Weekly insight and analysis: 3rd July 2024

The result

Six weeks and more than one hundred opinion polls after Rishi Sunak stood in a Biblical downpour in Downing Street and gambled on an early election and a long campaign, the moment of decision is now imminent.

The overall result is not, of course, in doubt. Rishi Sunak’s gamble has failed. On Friday, the UK will have a change of government for the first time since 2010. Keir Starmer will become Britain’s 58th Prime Minister.

But while the voting polls and the MRP polls, which extrapolates big national samples into precise estimates of how many seats each party will win – and have largely defined the overall narrative of the election – all agree that Labour will win with a healthy majority in Parliament, they disagree on much of the detail of the likely result. The various MRP polls disagree on which party will win in almost half of all constituencies.

The vote intention polls over the final few days put Labour support in a range between 35% and 42%, the Conservatives between 18% and 25%. Labour’s lead somewhere between 15% and 22%. It now looks quite possible that Labour will end up with less than 40% of the vote.

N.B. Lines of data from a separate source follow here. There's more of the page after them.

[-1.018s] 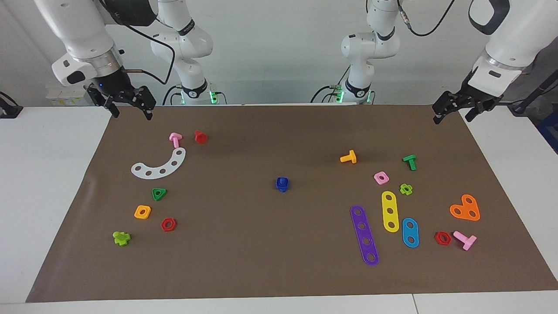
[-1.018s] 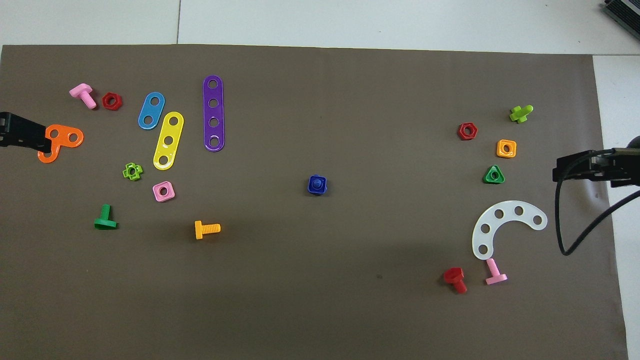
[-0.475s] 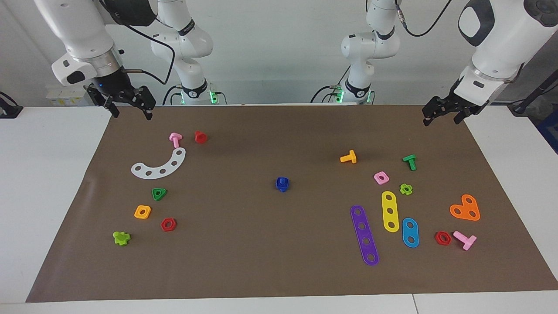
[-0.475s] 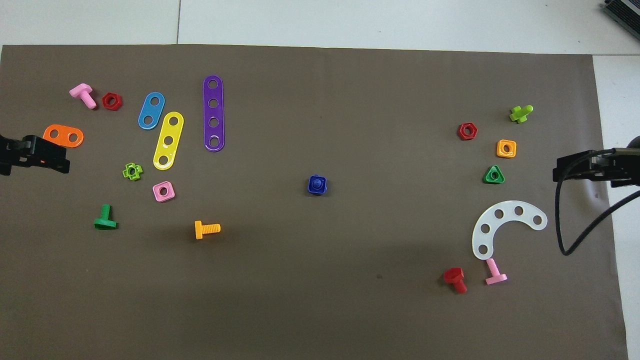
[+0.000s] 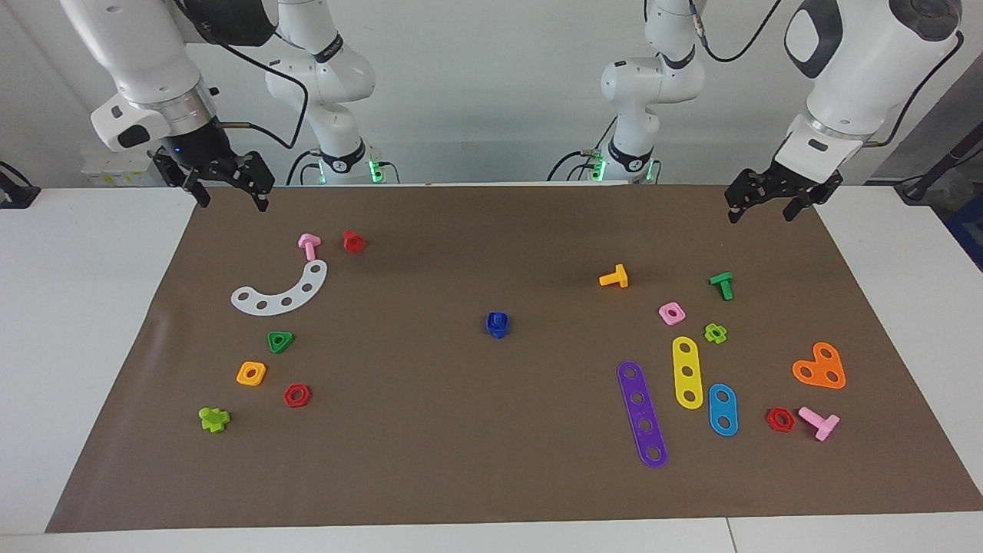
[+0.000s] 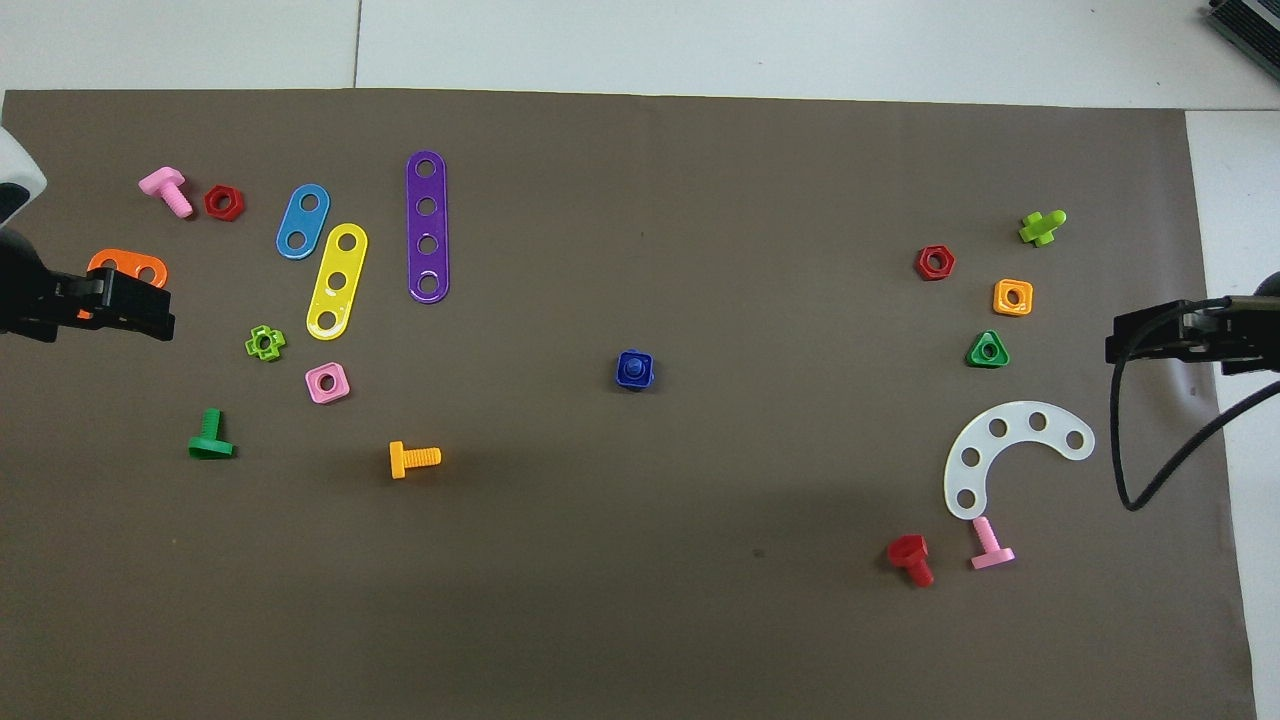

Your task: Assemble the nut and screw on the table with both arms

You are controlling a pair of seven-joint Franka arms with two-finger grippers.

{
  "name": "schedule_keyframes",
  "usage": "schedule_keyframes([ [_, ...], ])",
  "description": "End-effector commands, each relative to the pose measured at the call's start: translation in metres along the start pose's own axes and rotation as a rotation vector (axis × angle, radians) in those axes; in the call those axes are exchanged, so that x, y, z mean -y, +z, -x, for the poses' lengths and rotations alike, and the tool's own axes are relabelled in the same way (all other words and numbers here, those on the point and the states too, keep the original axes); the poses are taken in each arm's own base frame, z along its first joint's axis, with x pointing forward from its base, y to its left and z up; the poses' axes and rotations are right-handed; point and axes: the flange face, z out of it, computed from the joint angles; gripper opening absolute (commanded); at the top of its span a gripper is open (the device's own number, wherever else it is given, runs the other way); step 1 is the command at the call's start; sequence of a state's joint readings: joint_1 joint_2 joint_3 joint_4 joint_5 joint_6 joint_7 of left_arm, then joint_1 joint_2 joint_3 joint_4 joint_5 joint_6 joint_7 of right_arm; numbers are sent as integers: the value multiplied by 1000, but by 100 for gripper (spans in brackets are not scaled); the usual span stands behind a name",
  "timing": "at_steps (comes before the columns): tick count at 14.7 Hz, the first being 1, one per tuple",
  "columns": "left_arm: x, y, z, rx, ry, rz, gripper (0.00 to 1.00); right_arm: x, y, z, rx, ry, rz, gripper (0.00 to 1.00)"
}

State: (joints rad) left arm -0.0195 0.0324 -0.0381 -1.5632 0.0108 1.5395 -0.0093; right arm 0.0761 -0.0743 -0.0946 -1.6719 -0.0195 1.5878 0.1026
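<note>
L gripper [image 5: 756, 206] is drifting inward over the mat's edge toward 9 o'clock in the facing view vs a sec ago, fingers apart, empty. R gripper [image 5: 230, 184] is waiting, fingers apart. Nut [image 5: 498, 326] w/ screw [image 5: 498, 317] seated in it is sitting mid-surface [image 5: 430, 445], apparently joined already.

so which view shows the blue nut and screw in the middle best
The overhead view: the nut shows its square outline with the screw round end in its hole. The facing view shows the nut side-on, the screw poking above it.
</note>
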Motion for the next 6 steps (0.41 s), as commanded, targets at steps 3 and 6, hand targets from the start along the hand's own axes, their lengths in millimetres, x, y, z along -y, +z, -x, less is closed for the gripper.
schedule_keyframes([
  [3, 8, 0, 7, -19, 1, -14, 100, -3, -3, 1, 0, 5, -17, 100],
  [6, 7, 0, 6, -24, 15, -11, 100, -4, -3, 1, 1, 7, -17, 100],
])
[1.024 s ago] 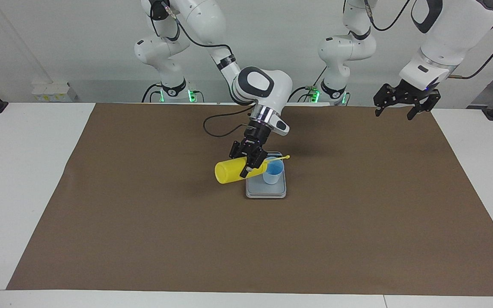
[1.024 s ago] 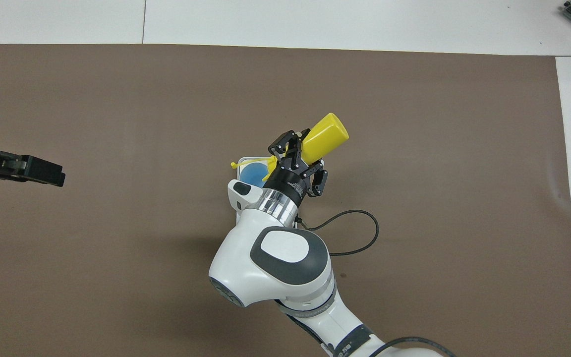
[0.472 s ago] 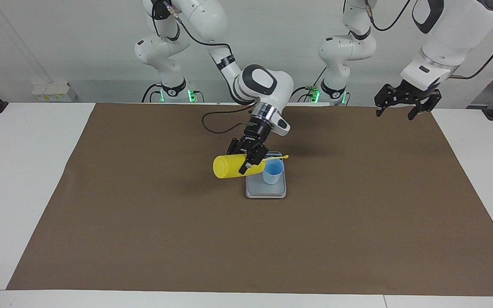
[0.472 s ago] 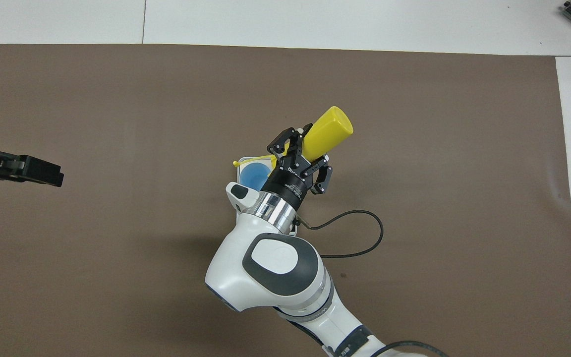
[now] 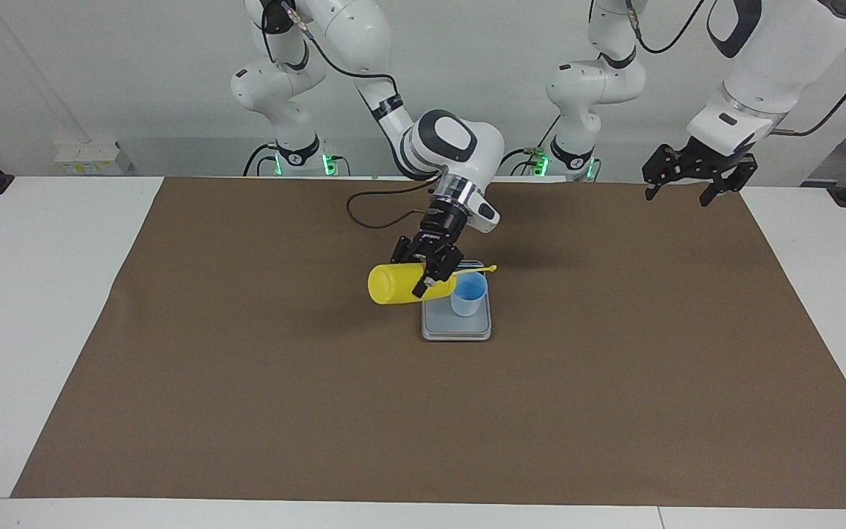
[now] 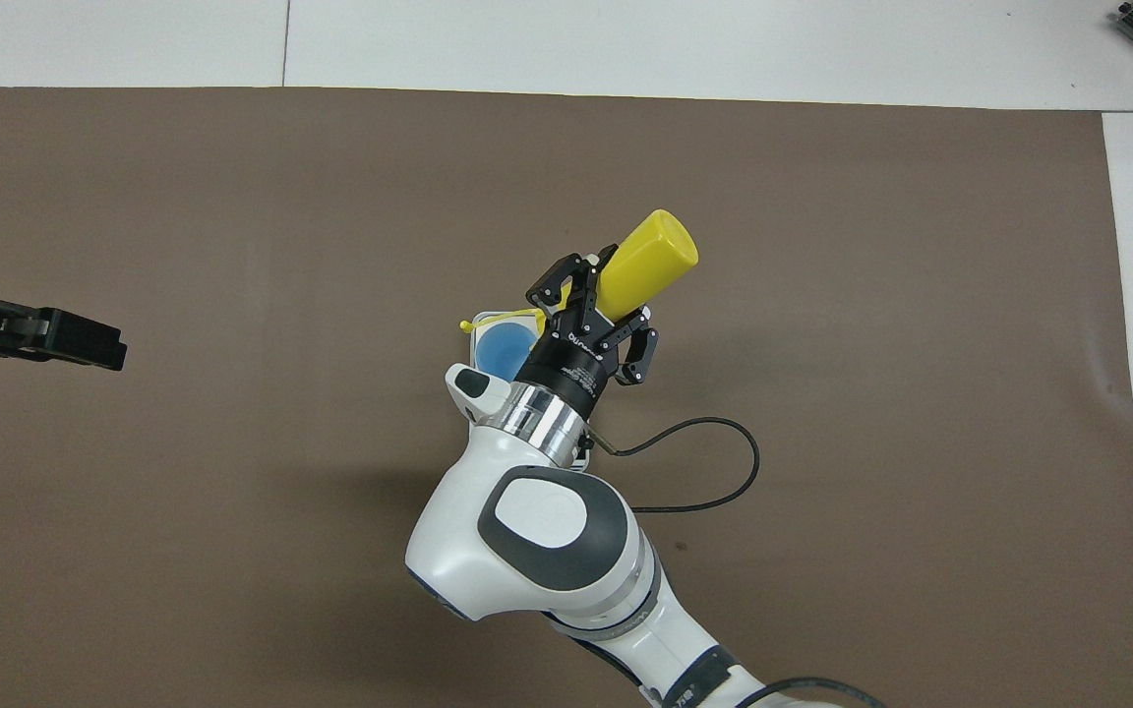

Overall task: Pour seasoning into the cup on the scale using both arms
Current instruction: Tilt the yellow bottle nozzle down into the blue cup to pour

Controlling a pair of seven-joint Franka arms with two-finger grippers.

The five MRP polls in the final days of the campaign all project that Labour will achieve a landslide victory, but there is a difference of more than 100 between them when it comes to the Labour majority. They show a difference of more than 70 seats between the worst and least bad scenarios for the Tories. Two of them suggest there will be more than twice as many Conservative MPs as Liberal Democrat MPs, while two others have the Liberal Democrats becoming the Official Opposition to the new Labour government, with the Conservatives reduced to a rump 60 MPs or less. There is a consensus that Nigel Farage will win in Clacton, but disagreement as to whether he will be alone, or joined by perhaps up to six further MPs for Reform UK. These points of detail will make a material difference to how the next Parliament plays out, as well as to how well and by whom the new government is held to account.

In the background, the pollsters are nervous and worried that ‘shy Tories’, who caused the polls to be wrong at previous elections may have caused them once again to overestimate the scale of a Labour victory.

Download the full analysis here.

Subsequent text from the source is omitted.